Which UK SMEs will benefit from DC pension investment in patient capital?
7 December 2018
It should be win-win all round. Plans announced in the Autumn Budget to explore making it easier for Defined Contribution (‘DC’) pension schemes to invest in innovative, high growth SMEs, mean ambitious UK businesses may get access to a vast pool of capital . Pension schemes meanwhile could enhance portfolio diversification with a sensible allocation to such investments - called ‘patient capital’ to denote their longer-term nature.
However, my concerns are that not all investors and businesses will necessarily benefit, and a substantial part of the market could remain cut off. And beyond that, why is facilitating access to other important types of long-term alternative assets being overlooked?
Innovation, innovation, innovation
The document setting out the proposals is entitled ‘Financing growth in innovative firms’, which in practice, is typically going to mean that the emphasis is on supporting early stage (and particularly tech) companies with venture capital, rather than larger, more established SMEs with the potential and desire to grow.
There are three key reasons for this.
Firstly, the Government has already signalled where its priorities lie. The shifting of tax breaks designed to stimulate investment in SMEs under the Enterprise Investment Scheme (EIS) onto young companies, has left those older than seven years old, for the most part, high and dry.
I believe the same attitude is at play here. The idea is to give innovative new companies, that could be the next Google or Amazon, the backing they need, and enable pension schemes to get in on the action.
All well and good. But the risk, is that less ‘innovative’ or exciting businesses – ones that have been around longer or aren’t in cutting-edge sectors but are nonetheless ambitious engines of growth, significant job creators and contributors of tax receipts - will get passed by.
Secondly, larger pension schemes that already have allocations to private equity may see venture capital, rather than later-stage SMEs, as the more natural foil to their existing investments, which are likely to be at the large-to-mid sized end of the private equity scale.
Lastly, venture capital funds are relatively plentiful, whereas funds that target investments in more established small businesses are not, making them harder to access.
Yes, venture capital can be very rewarding when stellar investments take off, but it is at the riskiest end of the market, and there needs to be a balance here. My view is that there should be a greater drive towards a mixed focus, with a wider remit than simply backing innovation and there should be an element of later-stage growth SMEs alongside venture capital.
Pooling capital: who benefits?
The next question is: how can this shift towards greater institutional patient capital investment be achieved? The policy document makes clear that regulatory barriers are one factor that needs to be addressed; the fees and difficulties of investing in these kinds of assets are another.
To get around the latter, pooling capital to create a ‘new joint vehicle for patient capital’ has been mooted, with several big-name pension players committing to explore options of how this collaborative approach might work.
It’s a laudable aim, but it’s hard to see how it benefits the bigger schemes, who are quite capable of managing their allocations themselves.
Will they really take the lead to benefit smaller schemes who struggle to access this segment of market in a sufficiently diverse and efficient manner, or at all, given that funds of funds (the most obvious solution) tend to have narrowly-focussed strategies and charge fees on top of fees?
And if the aim is to bring costs down by working together and creating economies of scale, how successful will that be? There is a huge amount of expertise and skill involved in the venture capital and growth capital space – you simply can’t do it cut price.

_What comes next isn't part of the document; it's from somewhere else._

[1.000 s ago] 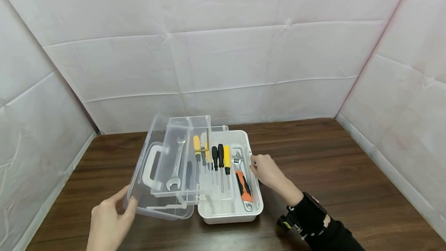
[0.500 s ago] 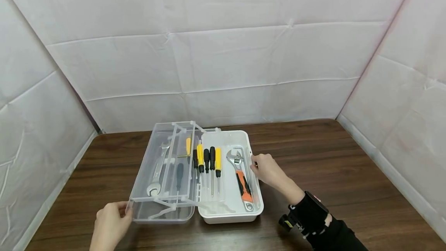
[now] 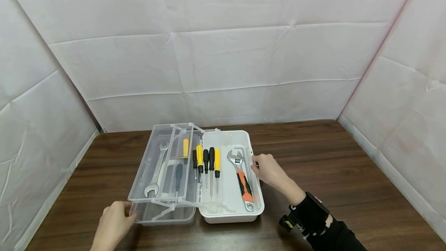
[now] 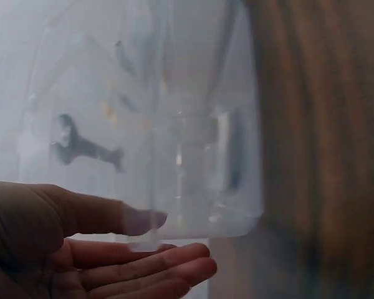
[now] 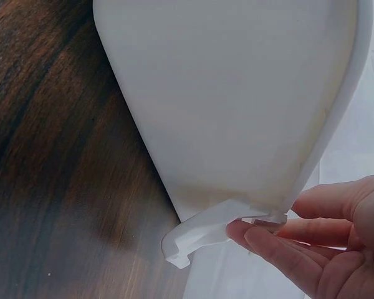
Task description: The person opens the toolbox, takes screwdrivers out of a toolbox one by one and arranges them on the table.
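A white toolbox point(image 3: 230, 219) stands with its clear lid point(image 3: 170, 220) swung open to the left. My left hand point(image 3: 115, 220) pinches the lid's front left corner; in the left wrist view the thumb lies on one side of its edge, the fingers on the other. On the box's right side my right hand point(image 3: 270, 171) grips the white latch point(image 5: 206, 232) by the rim. An orange-handled adjustable wrench point(image 3: 245, 189) lies in the box beside a silver hex key. Above the lid hangs a clear tray point(image 3: 162, 197) with an open-end wrench point(image 3: 153, 183) in it.
Several screwdrivers point(image 3: 211, 160) with black and yellow handles lie in a second clear tray by the box's left side. A brass-coloured hex key point(image 3: 180, 157) is in the left tray. The brown wooden table point(image 3: 320, 158) is bounded by white sheet walls point(image 3: 226, 57).
The lid and its trays have swung down to the left, the left hand lowering with them. The screwdrivers shifted left with their tray. My right hand has stayed at the box's right side.
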A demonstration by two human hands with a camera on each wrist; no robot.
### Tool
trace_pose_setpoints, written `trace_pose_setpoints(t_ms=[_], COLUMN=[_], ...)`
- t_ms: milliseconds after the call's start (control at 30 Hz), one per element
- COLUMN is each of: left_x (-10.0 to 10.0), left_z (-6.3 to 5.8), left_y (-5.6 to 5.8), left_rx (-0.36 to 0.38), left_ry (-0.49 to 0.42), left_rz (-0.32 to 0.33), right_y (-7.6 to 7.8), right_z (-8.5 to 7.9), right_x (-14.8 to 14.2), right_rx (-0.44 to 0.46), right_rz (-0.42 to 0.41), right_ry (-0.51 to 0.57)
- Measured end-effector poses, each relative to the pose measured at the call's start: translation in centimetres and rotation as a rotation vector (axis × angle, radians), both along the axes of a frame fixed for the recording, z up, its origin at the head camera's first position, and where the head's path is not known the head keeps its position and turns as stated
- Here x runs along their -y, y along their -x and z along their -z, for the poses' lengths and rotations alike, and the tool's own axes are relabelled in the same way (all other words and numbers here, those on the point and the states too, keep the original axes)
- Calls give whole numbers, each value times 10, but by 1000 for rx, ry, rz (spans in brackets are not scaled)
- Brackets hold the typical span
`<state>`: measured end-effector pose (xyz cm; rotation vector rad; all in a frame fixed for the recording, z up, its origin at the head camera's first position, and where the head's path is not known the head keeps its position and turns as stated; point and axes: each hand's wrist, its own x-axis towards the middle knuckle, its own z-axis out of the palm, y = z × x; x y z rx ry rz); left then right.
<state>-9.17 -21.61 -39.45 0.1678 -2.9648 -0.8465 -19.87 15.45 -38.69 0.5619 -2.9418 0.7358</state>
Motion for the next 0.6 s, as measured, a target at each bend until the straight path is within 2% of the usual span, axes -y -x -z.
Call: trace_pose_setpoints(t_ms=[100, 333, 433, 600], left_x=[1, -8, -15, -23], left_z=[-9, -24, -28, -34], left_y=[2, 11, 19, 30], left_rx=[-36, -310, -337, -290], left_ry=[-11, -96, -151, -218], left_rz=[-1, -107, -133, -124], right_y=[0, -1, -1, -2], right_z=[0, 1, 0, 1], right_x=[-1, 0, 1, 3], right_rx=[8, 16, 12, 5], right_rz=[4, 34, 42, 50], right_ry=[1, -9, -10, -13])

The solution already exists
While policy-makers and industry players ponder that conundrum, which may well take some time, we’ve already found the solution. We have a well-established track record pooling capital – from smaller institutional investors, family offices and private investors – often alongside larger institutional investors, in such a way that makes such investments accessible.
And by that, I mean offering a range of high quality opportunities that are subject to professional, expert due diligence and oversight, all with lower entry minimums to facilitate portfolio diversification.
My final point goes broader.
As well as promoting investment in early-stage private equity, why aren’t policy-makers also focussing on making it easier for pensions schemes to include other illiquid alternative asset funds, such as specialist credit funds or niche strategies like commercial litigation funding?
These are likely to have a lower risk profile than venture capital, while still providing the potential for impressive returns and providing much-needed funding lines that ultimately benefit UK plc too. All key reasons why they are part of our offering as well, made accessible in much the same way as we do with private equity.
A diverse approach
In today’s turbulent, heated, public market conditions, it’s sensible for investors to be holding a portion of illiquid assets to counterbalance volatility and seek true portfolio diversification. But the focus should not be solely on venture capital. The smaller end of the private equity market has something different to offer and later-stage SMEs should be on the menu too.
Nor is funding innovation the only route to success – solid businesses in less exciting sectors need backing as well and can be very rewarding. And if we’re looking into the benefits of being ‘patient’ with your capital, surely other long-term alternative assets should be part of the mix too.
There’s clearly a lot to chew on here, and while policy-makers are doing that, we’re here for any SMEs or smaller pension schemes that want in and can’t wait.